Он описывал это так ярко, что Ратибор почти видел это. Десятки пленников, обезумевших от страха и внезапной надежды, бросились врассыпную, крича, сбивая с ног охрану. Волки, сорвавшиеся с привязи, набрасывались на всех без разбору. Лагерь погрузился в ад.
– Ритуал был сорван, – голос Всеволода стал почти шепотом. – В самый ответственный момент. Вся сила, которую жрецы собирали и направляли, потеряла фокус. И ударила обратно. Я видел, как некоторые из них просто падали замертво, истекая кровью из глаз и ушей. Другие сходили с ума. Вместо того чтобы призвать своего бога, они открыли дверь в пекло, и оно опалило их самих.
В этом хаосе, под покровом дыма и криков, они и ушли. Они бежали через ночной, заснеженный лес, и погони за ними не было.

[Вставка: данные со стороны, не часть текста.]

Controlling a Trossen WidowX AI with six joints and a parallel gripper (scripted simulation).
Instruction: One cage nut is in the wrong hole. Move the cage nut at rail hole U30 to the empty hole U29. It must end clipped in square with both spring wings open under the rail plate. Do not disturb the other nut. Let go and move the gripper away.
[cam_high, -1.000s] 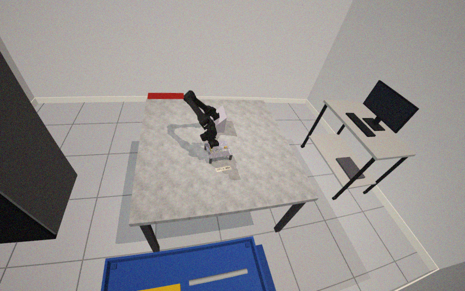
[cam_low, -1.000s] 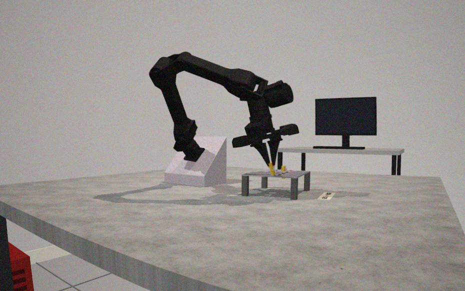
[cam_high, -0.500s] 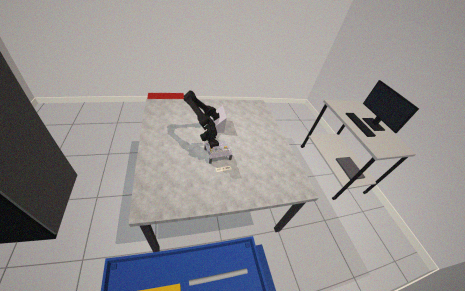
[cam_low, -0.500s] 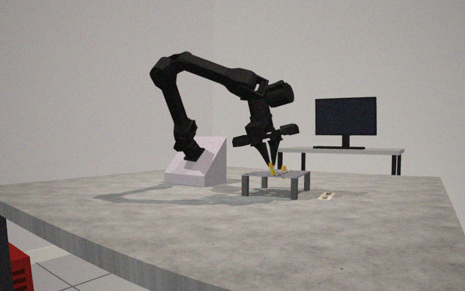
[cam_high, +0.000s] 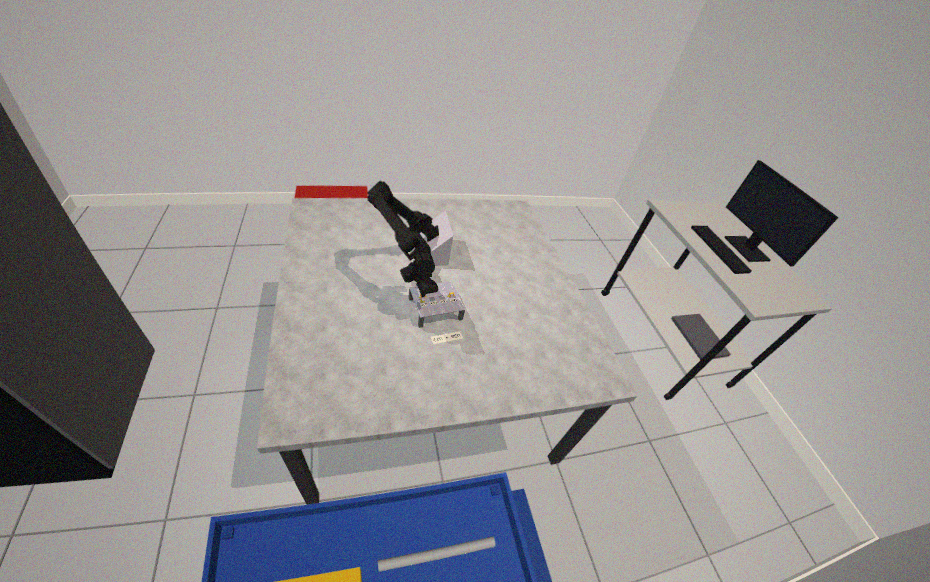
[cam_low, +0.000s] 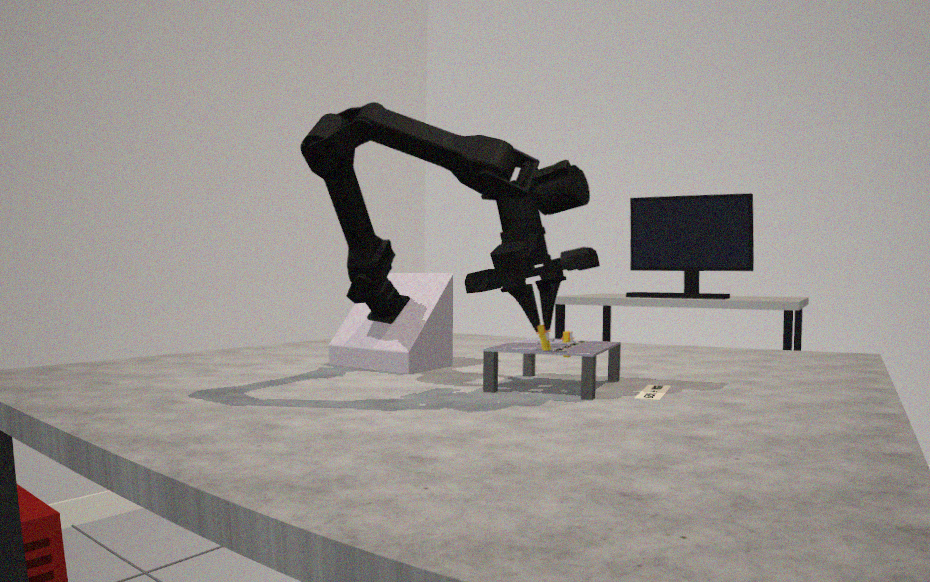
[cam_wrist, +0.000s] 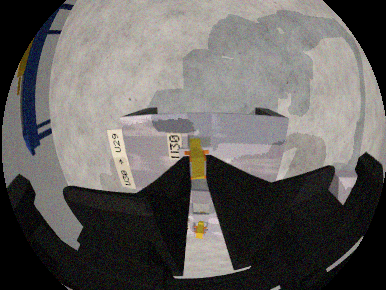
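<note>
Where dark tapered fingers (cam_low: 543, 331) pinch it, the cage nut (cam_low: 543, 338) (cam_wrist: 198, 165) gleams yellow.

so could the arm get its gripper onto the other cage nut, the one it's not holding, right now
Probably not yet: the gripper is shut on a cage nut. The other nut stands close by, with nothing visibly covering it.

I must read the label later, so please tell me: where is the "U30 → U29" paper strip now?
In the exterior view, the strip lies on the tabletop, to the right of the small four-legged rail stand.
</note>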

– А на рассвете, – закончил Всеволод, – на остатки их лагеря наткнулась моя дружина, которая искала меня. Они ударили по ослабленным, деморализованным культистам и перебили почти всех.
Он горько усмехнулся.
– Битва была выиграна. Князь счел меня героем. Человеком, который не только выжил в плену, но и умудрился спасти десятки невинных и сорвать главный план врага. Обо мне слагали песни. Но я знал, что я наделал на самом деле.
Он посмотрел на Ратибора тяжелым, полным вины взглядом.
– Я не просто сбежал с любимой женщиной. Я совершил величайшее святотатство против их бога. И я украл у них самое ценное, что у них было – их избранницу, их живое воплощение богини, их… ключ к силе. Они не простили этого. Они не могли простить. Они просто ждали.
Ратибор молчал. В голове его медленно, со скрипом, складывалась новая, страшная картина мира. Великий подвиг его отца, о котором он слышал с детства, воспетый в песнях гусляров, оказался не героическим деянием, а отчаянным поступком влюбленного мужчины. Актом, который спас несколько десятков жизней тогда, но обрек на угрозу сотни жизней сейчас. Последствия того далекого, отчаянного побега кровавым эхом докатились до их порога.
Глава 35: Неоконченная история
Первые, серые лучи рассвета начали пробиваться сквозь узкие слюдяные окна, изгоняя из горницы глубокие ночные тени. Разговор окончился. Последний уголек в очаге давно потух, и в зале стало холодно. Ратибор сидел на скамье, оглушенный рассказом отца, словно его ударили обухом по голове.
Он смотрел на Всеволода. Смотрел по-новому. Не как на легендарного воина, чьи подвиги были высечены в камне истории. Не как на строгого, отстраненного родителя, чьи приказы нужно было выполнять. Он видел перед собой просто человека. Человека, который когда-то совершил великий и одновременно страшный поступок во имя любви, и который всю оставшуюся жизнь платил за него, скрываясь от последствий и прячась за стеной молчания. Ратибор больше не чувствовал ни гнева, ни обиды. Только тяжесть. Тяжесть этого прошлого, которая теперь легла и на его плечи.
Оставался лишь один, последний вопрос. Тот, с которого все и началось.
– А… она? – тихо, почти шепотом, спросил он. – Что стало с матерью?
Лицо Всеволода, до этого открытое и измученное воспоминаниями, мгновенно закрылось. Щиты снова поднялись. Боль в его глазах, на мгновение утихшая, вспыхнула с новой, почти невыносимой силой. Он отвел взгляд в сторону, на пустую стену.
– Я привез ее сюда. Мы поженились. Через год родился ты, – голос его стал монотонным, безжизненным, словно он зачитывал сухую летопись. – Она… она не смогла жить здесь.